Desde las once de la noche, los hermanos de Las Siete Palabras no paraban de llegar al templo de Santa María de la Horta para participar en el acto religioso previo a la procesión. Momento especial, como en otras cofradías, para celebrar el reencuentro y rendir una oración. Quizá una ofrenda para quienes portan las penitencias o quienes -decidido con tiempo o en los minutos previos al desfile- decidieron unir las calles de la Zamora nocturna descalzos, sin las clásicas sandalias.

Sobre la medianoche, ya las calles de los Barrios Bajos -espacio de mezcla de culturas desde bien iniciada la Edad Media- estaban repletas de zamoranos que querían acompañar al Cristo de la Agonía con silencio, oración y compostura. Y es que la madrugada del Martes Santo es precisamente eso: un acto de penitencia, reflexión íntima bajo la leve y fresca brisa nocturna junto al Duero.

El reguero de hermanos que comenzó a desprenderse desde las puertas del templo románico hizo aún más patente el silencio para que, con el latido de los bombos, fueran las últimas Palabras de Cristo en la cruz las protagonistas del momento. Y entonces llegaron los sonidos, que se hicieron amos del desfile. El de los hachones sobre el empedrado de la ciudad vieja. El de los bombos. Y los escasos murmullos compartidos con el rumor incesante del Duero, que acompaña la procesión en la salida y la entrada, antes de que los hermanos de estameña cruda y pana verde cumplan la visita al centro histórico y celebren el acto de las Siete Palabras.

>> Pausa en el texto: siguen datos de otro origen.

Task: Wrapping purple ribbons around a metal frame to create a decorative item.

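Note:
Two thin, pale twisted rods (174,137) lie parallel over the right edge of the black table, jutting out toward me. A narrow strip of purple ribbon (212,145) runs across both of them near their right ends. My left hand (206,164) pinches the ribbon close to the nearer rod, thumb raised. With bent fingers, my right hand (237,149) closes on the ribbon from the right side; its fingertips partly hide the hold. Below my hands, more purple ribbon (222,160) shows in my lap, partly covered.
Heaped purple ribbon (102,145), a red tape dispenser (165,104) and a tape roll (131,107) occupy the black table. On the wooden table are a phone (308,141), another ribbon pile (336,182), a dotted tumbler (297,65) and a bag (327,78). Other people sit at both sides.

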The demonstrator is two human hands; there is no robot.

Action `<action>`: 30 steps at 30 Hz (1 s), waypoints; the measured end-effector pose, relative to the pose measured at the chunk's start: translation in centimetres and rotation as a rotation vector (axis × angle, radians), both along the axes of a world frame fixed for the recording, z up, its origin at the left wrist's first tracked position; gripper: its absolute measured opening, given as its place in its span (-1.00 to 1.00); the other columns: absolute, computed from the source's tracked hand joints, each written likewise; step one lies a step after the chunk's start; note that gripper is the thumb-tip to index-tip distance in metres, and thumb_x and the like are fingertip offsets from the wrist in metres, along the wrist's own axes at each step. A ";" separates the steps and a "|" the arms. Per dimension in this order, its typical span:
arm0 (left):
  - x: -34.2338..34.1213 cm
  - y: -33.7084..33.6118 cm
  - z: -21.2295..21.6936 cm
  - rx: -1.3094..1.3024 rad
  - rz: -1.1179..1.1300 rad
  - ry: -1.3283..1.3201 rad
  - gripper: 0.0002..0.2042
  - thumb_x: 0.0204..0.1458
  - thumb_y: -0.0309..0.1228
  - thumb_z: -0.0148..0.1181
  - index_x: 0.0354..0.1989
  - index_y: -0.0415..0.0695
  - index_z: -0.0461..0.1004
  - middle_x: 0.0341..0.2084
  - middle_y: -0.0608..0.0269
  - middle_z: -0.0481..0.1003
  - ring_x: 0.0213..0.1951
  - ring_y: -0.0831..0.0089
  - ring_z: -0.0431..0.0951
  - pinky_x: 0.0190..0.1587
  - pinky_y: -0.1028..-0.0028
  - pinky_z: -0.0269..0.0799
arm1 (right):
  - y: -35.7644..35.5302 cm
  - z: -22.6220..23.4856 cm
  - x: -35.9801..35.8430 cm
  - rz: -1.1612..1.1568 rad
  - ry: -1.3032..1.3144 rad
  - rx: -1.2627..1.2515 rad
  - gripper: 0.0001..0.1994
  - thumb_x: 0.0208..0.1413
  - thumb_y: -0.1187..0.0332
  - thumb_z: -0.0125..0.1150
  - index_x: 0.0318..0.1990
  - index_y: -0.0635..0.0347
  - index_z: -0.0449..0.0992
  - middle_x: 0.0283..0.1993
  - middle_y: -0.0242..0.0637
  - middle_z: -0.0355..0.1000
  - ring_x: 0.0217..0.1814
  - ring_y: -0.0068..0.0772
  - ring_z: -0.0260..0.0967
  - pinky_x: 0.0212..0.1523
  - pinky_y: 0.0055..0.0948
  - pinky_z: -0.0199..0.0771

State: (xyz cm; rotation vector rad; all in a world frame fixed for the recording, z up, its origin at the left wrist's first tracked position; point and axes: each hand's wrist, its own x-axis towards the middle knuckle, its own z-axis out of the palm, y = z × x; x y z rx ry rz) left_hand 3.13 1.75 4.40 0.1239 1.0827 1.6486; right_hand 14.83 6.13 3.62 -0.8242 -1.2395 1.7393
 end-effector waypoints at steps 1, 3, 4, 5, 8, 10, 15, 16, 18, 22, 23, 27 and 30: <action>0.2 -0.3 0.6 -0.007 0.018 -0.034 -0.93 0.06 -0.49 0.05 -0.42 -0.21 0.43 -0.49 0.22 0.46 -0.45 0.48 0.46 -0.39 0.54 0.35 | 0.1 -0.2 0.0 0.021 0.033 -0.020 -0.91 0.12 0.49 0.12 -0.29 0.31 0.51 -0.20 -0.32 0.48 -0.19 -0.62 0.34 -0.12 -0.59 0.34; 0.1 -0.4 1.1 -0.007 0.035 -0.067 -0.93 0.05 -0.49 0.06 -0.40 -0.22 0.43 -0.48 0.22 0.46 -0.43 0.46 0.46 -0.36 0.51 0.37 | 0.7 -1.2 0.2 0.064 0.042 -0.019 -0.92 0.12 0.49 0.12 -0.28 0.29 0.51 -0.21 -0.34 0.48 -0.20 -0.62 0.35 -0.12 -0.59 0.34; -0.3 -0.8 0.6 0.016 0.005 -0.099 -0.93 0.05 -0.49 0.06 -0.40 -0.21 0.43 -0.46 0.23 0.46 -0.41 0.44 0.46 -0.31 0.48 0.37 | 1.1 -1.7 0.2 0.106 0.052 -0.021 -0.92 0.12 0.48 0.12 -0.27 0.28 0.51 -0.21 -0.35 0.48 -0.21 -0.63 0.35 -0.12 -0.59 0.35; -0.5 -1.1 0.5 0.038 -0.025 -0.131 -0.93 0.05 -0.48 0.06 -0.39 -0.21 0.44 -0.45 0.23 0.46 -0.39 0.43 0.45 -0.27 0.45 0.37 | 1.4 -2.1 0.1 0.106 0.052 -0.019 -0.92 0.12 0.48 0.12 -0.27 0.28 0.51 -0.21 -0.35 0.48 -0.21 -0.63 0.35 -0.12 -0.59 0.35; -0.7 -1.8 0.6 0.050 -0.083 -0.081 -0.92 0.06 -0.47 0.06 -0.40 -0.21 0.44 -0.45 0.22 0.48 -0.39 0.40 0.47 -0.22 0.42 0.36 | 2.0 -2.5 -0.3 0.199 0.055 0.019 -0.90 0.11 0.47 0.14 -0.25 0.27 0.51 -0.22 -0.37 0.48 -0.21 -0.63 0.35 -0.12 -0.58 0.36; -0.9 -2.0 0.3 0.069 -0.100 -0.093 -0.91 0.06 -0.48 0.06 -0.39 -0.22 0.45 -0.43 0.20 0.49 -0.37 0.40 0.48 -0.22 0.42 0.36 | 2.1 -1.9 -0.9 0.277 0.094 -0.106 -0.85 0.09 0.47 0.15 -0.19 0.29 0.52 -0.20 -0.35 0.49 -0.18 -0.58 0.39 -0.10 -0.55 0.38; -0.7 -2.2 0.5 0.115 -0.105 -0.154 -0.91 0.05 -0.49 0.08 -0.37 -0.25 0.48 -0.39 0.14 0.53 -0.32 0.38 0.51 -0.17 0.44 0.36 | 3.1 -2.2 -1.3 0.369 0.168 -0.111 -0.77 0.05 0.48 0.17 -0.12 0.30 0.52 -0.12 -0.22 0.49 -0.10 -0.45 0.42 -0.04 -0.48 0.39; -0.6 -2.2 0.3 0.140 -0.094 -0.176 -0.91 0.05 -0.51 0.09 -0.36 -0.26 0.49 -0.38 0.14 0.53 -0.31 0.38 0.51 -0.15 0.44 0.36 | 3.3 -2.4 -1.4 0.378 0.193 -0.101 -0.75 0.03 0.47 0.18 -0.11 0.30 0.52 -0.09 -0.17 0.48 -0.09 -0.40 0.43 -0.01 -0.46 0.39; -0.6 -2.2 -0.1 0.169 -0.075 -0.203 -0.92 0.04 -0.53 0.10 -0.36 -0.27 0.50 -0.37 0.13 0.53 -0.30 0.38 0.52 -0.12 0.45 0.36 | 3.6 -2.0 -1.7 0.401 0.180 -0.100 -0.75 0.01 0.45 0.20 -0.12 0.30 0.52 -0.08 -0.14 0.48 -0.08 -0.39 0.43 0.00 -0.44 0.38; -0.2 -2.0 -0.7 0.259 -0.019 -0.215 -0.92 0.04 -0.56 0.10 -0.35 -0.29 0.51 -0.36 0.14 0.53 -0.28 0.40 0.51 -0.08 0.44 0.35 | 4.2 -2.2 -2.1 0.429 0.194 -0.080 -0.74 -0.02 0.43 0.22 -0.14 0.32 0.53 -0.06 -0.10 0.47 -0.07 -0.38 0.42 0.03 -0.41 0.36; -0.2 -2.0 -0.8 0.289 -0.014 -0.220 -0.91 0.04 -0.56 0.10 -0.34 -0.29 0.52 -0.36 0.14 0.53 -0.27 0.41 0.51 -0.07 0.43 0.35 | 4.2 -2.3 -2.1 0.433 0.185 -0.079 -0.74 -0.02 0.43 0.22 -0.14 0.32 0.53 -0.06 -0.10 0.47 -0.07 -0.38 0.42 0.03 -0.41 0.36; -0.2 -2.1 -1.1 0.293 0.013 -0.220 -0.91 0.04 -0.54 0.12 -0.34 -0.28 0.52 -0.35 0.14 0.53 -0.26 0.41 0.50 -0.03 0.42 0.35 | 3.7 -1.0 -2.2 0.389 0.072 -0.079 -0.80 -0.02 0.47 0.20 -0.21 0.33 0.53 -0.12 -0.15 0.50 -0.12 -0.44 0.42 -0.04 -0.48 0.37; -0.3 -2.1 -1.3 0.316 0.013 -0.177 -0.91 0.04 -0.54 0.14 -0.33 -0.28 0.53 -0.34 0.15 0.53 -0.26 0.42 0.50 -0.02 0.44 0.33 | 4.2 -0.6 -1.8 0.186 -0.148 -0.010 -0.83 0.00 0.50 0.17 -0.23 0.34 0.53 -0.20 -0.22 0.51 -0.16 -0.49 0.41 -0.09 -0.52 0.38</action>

Es en el regreso cuando el desfile se vuelve más íntimo si cabe. Cuando apenas quedan hermanos de fila para marcar el camino y el Cristo de la Agonía marcha sus últimos pasos sobre los hombros de los esforzados cargadores. Con un sonido grave que refleja igualmente el inexorable paso del tiempo. Porque habrá que esperar otro año para que el Crucificado abandone su clausura.